# What this task involves
Only the pictures are to be left out; return the rest of the data exactly as it stands.

# Collected data

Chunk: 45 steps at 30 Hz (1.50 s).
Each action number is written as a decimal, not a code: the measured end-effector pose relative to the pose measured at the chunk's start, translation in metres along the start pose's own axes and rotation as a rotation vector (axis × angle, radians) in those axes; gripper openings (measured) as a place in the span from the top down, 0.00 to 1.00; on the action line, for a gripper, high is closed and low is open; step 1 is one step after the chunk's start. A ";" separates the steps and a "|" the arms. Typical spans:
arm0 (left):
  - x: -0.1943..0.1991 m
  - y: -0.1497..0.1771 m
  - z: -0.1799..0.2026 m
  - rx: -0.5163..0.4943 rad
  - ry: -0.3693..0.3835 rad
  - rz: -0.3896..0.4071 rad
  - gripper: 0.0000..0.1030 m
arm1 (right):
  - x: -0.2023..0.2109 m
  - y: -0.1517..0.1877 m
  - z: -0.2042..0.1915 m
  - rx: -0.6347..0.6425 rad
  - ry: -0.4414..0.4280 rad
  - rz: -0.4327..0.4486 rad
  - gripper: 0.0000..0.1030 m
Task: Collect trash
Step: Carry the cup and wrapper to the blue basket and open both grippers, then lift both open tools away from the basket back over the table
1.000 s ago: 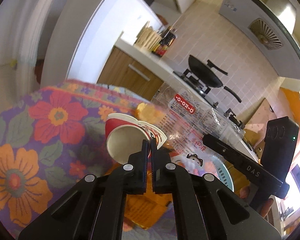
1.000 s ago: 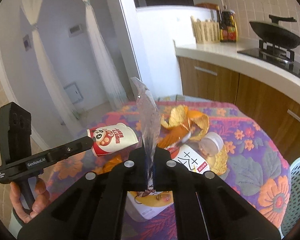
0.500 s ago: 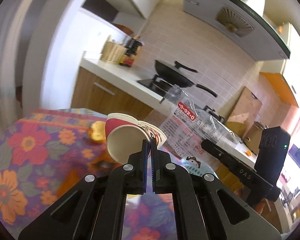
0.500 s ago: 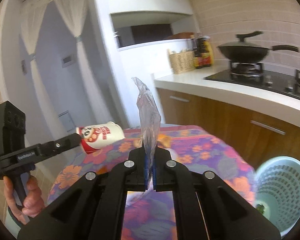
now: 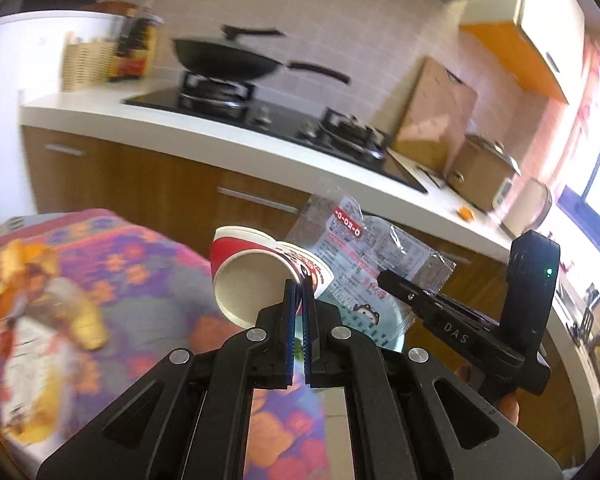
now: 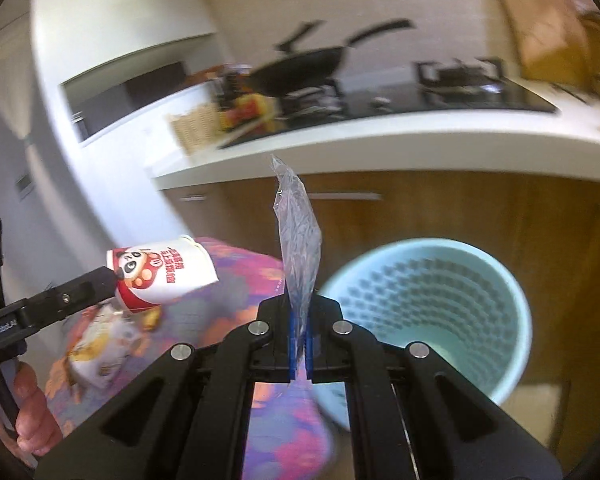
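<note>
Both loads are airborne past the flowered table's edge, the left gripper (image 5: 298,304) pinching the rim of the red-and-white paper cup (image 5: 260,272), the right gripper (image 6: 299,336) clamped on the clear crinkly plastic wrapper (image 6: 298,232) near the pale blue mesh bin (image 6: 424,304), and I reckon the light wrapper could flutter outside the rim if released early.

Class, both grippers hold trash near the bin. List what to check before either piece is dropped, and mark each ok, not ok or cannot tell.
1. Left gripper shut on the paper cup: ok.
2. Right gripper shut on the clear wrapper: ok.
3. Bin open, mouth unobstructed: ok.
4. Wrapper directly over the bin: cannot tell.
5. Cup over the bin: not ok, it hangs above the floral tablecloth.
6. Table trash all collected: not ok, packets remain.
</note>
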State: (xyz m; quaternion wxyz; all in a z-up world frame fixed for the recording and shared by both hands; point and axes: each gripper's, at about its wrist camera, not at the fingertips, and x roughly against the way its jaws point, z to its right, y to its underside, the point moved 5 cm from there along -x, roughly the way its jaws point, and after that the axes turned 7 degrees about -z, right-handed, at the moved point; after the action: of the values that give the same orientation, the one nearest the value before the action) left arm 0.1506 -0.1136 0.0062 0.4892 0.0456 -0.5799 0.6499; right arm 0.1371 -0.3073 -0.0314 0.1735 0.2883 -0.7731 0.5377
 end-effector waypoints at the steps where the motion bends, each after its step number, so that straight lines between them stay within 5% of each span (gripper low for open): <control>1: -0.010 -0.002 0.005 -0.006 0.005 -0.012 0.99 | -0.002 0.000 0.009 -0.014 0.013 -0.004 0.99; 14: -0.119 0.000 0.039 -0.051 -0.005 -0.179 0.99 | -0.052 0.027 0.091 -0.195 0.112 -0.189 0.98; 20: -0.145 0.002 0.043 -0.060 -0.002 -0.215 0.98 | -0.056 0.032 0.105 -0.231 0.133 -0.215 0.85; 23: -0.149 0.004 0.043 -0.070 -0.007 -0.213 0.76 | -0.052 0.036 0.113 -0.239 0.148 -0.216 0.80; 25: -0.149 0.006 0.041 -0.063 -0.009 -0.213 0.75 | -0.051 0.036 0.116 -0.247 0.151 -0.224 0.80; 32: -0.109 0.003 0.044 -0.080 -0.008 -0.158 0.75 | -0.028 0.026 0.105 -0.233 0.137 -0.179 0.80; 40: -0.034 -0.003 0.036 -0.068 -0.008 -0.035 0.75 | -0.011 0.005 0.037 -0.110 0.072 -0.121 0.80; 45: 0.008 -0.007 0.017 -0.039 -0.032 0.037 0.66 | -0.009 0.001 -0.007 -0.029 0.033 -0.108 0.80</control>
State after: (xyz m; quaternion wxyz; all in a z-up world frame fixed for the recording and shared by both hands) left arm 0.1420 -0.1236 0.0216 0.4688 0.0357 -0.6009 0.6465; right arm 0.1436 -0.2984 -0.0348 0.2190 0.3183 -0.7612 0.5208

# Solution for this exercise
Chunk: 45 steps at 30 Hz (1.50 s).
Each action number is written as a decimal, not a code: the measured end-effector pose relative to the pose measured at the chunk's start, translation in metres along the start pose's own axes and rotation as a rotation vector (axis × angle, radians) in those axes; gripper openings (measured) as a place in the span from the top down, 0.00 to 1.00; on the action line, for a gripper, high is closed and low is open; step 1 is one step after the chunk's start. A ";" separates the steps and a "|" the arms. Typical spans:
arm0 (left):
  - x: -0.1943..0.1991 m
  - y: -0.1497..0.1771 m
  - z: -0.1799..0.2026 m
  - rx: -0.5163..0.4943 rad
  - ry: -0.3693..0.3835 rad
  - rz: -0.3896..0.4071 rad
  - gripper: 0.0000..0.1030 m
arm1 (right):
  - x: -0.2023..0.2109 m
  - y: -0.1517..0.1877 m
  - z: -0.2042..0.1915 m
  - rx: -0.6347..0.6425 rad
  - ry: -0.4414..0.4280 rad
  - rz: -0.4327..0.4486 rad
  - gripper: 0.0000..0.1030 m
Task: Collect trash
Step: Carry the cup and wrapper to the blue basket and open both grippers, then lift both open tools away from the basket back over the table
1.000 s ago: 
1.000 s ago: 
0.500 s ago: 
0.500 s ago: 
now: 
now: 
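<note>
Both loads are airborne past the flowered table's edge, the left gripper (image 5: 298,304) pinching the rim of the red-and-white paper cup (image 5: 260,272), the right gripper (image 6: 299,336) clamped on the clear crinkly plastic wrapper (image 6: 298,232) near the pale blue mesh bin (image 6: 424,304), and I reckon the light wrapper could flutter outside the rim if released early.

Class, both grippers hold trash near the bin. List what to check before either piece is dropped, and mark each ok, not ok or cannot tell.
1. Left gripper shut on the paper cup: ok.
2. Right gripper shut on the clear wrapper: ok.
3. Bin open, mouth unobstructed: ok.
4. Wrapper directly over the bin: cannot tell.
5. Cup over the bin: not ok, it hangs above the floral tablecloth.
6. Table trash all collected: not ok, packets remain.
</note>
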State: (xyz m; quaternion wxyz; all in a z-up world frame fixed for the recording and shared by both hands; point and axes: each gripper's, at about its wrist camera, not at the fingertips, and x roughly against the way its jaws point, z to its right, y to its underside, the point moved 5 cm from there along -x, roughly the way its jaws point, and after that the axes turned 7 degrees about -z, right-handed, at the moved point; after the action: of the values that give the same orientation, the one nearest the value before the action) left arm 0.1506 -0.1136 0.0062 0.4892 0.0456 -0.5799 0.6499; right arm 0.1371 -0.3073 -0.0314 0.1735 0.2883 -0.7731 0.5377
 end-effector waypoints at the steps where the motion bends, each after its step number, so that straight lines between them stay within 5% of each span (gripper low for open): <control>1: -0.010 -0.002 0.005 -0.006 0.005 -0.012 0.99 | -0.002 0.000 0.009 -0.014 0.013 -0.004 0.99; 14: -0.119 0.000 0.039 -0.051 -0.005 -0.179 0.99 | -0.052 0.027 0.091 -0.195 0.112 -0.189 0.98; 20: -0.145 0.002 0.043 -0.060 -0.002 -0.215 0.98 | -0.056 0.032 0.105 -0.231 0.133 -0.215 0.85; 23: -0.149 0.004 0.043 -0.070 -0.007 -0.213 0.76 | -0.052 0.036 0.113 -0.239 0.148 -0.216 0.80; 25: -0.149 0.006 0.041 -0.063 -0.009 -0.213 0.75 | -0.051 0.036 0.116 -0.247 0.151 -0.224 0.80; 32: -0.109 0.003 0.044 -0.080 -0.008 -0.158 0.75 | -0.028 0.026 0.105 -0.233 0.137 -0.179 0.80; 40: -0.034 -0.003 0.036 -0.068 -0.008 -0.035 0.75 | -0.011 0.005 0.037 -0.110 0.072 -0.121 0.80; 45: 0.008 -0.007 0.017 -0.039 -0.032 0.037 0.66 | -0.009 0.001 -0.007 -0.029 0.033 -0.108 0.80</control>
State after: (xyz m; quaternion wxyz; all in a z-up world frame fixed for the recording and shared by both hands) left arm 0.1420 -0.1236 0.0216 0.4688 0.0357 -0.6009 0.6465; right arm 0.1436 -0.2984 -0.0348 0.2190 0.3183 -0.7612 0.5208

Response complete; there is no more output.